PROBLEM TO WORK ON: Which lines below fall between the one containing "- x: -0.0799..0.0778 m" and the one containing "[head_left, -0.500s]"? Repeat them exactly, counting both of those lines, and add nothing else.

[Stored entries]
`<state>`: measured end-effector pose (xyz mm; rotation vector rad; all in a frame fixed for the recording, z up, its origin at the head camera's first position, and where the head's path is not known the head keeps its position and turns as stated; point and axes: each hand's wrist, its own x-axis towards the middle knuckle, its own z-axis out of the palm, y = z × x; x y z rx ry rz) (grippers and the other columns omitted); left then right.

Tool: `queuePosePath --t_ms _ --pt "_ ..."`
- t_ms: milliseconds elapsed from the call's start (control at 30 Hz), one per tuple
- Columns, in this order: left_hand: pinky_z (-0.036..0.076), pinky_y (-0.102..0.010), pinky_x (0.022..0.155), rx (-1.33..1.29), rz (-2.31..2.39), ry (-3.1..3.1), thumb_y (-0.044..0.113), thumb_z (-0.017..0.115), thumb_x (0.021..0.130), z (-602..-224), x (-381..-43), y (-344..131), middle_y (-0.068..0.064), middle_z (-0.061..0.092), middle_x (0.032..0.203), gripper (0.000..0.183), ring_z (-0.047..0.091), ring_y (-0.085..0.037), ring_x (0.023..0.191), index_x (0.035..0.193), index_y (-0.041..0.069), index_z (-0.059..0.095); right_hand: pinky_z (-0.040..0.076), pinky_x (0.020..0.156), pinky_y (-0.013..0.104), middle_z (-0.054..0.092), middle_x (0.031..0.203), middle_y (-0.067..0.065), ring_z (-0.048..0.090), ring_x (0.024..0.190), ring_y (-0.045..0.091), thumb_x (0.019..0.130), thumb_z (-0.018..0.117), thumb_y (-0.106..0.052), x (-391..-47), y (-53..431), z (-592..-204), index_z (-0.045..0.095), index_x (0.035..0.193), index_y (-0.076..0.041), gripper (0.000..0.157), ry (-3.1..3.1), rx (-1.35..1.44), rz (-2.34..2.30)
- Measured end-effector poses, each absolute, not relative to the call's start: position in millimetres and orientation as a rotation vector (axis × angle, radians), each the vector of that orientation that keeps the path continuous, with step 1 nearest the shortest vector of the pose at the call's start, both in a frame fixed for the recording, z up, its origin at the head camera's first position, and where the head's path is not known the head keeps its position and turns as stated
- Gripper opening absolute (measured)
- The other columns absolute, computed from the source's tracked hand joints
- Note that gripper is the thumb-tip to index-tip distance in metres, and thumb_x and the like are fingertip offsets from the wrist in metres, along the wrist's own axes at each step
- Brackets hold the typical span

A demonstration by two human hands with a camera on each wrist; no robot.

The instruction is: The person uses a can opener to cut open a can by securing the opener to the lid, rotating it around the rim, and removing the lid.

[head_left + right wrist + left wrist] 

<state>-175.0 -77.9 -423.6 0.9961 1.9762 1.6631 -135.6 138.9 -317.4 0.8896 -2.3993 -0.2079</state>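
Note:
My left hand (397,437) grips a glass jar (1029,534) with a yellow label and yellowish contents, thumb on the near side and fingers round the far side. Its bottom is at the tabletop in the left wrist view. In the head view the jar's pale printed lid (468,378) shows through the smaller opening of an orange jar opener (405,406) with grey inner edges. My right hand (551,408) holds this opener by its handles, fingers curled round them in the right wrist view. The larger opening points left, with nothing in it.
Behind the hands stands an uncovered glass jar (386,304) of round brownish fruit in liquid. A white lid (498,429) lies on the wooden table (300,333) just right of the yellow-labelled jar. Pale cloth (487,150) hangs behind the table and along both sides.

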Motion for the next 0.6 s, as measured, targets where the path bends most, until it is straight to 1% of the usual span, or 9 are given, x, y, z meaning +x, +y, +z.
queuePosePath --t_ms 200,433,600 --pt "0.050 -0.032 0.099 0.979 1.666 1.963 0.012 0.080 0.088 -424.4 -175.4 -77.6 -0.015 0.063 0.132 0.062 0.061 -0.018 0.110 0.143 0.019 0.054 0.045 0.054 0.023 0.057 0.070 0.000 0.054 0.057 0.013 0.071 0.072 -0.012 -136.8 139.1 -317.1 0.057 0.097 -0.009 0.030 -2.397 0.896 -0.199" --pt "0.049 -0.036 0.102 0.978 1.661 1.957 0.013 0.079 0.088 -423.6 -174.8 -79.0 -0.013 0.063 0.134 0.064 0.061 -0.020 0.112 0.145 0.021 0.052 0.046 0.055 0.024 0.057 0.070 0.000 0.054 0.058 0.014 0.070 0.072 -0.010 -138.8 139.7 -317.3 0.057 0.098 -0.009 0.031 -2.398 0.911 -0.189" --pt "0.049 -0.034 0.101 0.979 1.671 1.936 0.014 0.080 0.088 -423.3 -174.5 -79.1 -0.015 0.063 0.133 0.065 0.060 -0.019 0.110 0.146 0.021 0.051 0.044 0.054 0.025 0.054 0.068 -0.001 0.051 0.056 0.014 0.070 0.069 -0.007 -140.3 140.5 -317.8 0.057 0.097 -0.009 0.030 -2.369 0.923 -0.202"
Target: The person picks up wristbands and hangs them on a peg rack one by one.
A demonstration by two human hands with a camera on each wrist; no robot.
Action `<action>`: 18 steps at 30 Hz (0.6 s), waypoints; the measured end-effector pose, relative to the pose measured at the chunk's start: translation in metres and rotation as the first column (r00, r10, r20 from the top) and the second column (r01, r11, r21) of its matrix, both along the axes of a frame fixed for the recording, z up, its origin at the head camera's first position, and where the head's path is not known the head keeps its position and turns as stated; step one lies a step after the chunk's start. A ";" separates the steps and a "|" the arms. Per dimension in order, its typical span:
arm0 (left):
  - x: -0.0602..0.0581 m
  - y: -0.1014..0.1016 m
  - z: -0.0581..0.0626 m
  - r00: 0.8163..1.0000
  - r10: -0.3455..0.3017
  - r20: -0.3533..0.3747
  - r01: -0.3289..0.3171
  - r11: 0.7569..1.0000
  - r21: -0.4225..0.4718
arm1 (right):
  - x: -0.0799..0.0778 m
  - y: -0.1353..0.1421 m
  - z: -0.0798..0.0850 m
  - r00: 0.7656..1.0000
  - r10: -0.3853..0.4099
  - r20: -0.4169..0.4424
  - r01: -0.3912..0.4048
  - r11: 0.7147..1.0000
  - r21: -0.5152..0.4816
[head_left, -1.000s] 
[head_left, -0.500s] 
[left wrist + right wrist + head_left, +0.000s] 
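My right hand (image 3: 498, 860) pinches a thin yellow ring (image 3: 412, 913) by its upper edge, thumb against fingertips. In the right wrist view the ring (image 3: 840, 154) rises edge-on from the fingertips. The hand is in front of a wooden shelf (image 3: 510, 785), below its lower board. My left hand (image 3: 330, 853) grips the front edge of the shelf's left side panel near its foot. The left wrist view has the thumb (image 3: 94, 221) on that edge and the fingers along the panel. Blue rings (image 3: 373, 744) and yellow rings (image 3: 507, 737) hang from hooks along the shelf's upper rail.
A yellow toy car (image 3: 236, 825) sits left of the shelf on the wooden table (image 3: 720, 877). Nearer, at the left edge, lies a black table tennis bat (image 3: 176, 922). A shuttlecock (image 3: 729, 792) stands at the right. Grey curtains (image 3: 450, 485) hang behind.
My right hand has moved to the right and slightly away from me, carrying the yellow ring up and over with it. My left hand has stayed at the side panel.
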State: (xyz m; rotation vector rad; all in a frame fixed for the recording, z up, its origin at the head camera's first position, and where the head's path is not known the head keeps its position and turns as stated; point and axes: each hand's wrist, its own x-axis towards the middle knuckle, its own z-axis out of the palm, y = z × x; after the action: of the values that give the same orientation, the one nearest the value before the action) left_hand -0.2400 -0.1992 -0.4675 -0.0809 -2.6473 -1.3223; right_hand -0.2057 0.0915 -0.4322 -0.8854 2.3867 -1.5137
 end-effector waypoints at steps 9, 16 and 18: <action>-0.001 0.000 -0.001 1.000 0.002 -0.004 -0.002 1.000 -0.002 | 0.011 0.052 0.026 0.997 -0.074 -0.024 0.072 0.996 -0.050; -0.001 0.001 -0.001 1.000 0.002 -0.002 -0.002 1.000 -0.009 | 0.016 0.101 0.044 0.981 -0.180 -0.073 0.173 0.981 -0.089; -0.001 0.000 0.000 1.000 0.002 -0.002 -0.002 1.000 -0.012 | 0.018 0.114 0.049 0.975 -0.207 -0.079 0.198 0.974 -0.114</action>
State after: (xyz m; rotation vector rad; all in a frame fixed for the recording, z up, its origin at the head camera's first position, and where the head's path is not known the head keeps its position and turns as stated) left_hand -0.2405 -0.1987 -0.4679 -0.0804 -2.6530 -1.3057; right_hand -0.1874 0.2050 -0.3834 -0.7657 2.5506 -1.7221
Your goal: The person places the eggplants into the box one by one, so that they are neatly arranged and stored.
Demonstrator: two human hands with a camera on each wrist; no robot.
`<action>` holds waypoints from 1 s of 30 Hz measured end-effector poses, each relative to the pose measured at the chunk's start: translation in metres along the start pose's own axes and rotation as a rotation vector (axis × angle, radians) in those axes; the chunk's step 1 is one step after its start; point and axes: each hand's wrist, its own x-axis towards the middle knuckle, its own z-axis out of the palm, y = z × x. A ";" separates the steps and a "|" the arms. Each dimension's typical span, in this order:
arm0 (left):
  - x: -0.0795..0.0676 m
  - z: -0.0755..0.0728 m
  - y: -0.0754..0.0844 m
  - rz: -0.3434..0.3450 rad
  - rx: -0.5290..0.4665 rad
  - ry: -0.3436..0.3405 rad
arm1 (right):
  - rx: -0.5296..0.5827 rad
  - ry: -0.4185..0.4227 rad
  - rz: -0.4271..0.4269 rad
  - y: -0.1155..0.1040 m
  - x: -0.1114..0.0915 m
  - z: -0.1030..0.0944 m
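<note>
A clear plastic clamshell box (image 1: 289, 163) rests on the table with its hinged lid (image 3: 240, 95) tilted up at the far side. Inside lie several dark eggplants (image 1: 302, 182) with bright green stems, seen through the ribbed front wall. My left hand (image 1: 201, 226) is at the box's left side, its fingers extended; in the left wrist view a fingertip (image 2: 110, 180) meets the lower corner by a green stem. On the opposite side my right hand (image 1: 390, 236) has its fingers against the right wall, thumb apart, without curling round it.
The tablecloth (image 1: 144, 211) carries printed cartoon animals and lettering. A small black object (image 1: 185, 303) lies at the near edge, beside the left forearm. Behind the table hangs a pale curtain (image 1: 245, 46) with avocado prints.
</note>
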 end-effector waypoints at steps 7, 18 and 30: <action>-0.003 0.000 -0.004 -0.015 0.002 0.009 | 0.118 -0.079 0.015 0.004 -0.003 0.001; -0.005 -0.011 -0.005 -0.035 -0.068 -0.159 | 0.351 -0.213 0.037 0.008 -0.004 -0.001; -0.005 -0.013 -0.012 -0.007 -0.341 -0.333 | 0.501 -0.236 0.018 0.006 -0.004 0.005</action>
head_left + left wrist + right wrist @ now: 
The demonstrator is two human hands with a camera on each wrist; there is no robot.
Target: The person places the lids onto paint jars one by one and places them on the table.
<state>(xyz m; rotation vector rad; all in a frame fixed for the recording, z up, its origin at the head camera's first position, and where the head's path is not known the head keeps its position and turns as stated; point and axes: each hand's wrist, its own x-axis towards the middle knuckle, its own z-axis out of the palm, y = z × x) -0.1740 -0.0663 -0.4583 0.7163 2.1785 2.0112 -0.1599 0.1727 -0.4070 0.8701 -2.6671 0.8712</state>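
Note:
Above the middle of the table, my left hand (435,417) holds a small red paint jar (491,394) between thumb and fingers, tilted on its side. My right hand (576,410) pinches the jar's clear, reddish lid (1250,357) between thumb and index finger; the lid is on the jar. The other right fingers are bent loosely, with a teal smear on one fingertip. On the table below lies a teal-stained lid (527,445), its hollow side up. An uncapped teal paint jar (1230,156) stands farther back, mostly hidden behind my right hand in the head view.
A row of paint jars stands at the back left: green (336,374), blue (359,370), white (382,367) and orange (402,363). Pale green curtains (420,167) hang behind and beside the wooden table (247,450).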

YOUR RESPONSE:
  - x: -0.0799..0.0778 m
  - y: -0.1353..0.1421 m
  - z: -0.0798..0.0850 m
  - r00: 0.7656..1.0000
  - r10: -0.3853..0.4099
  - r20: -0.4169..0.4424
  - r01: -0.3912..0.4048
  - r11: 0.7147..1.0000
  - r21: -0.5152..0.4816
[head_left, -1.000s] 
[head_left, -0.500s] 

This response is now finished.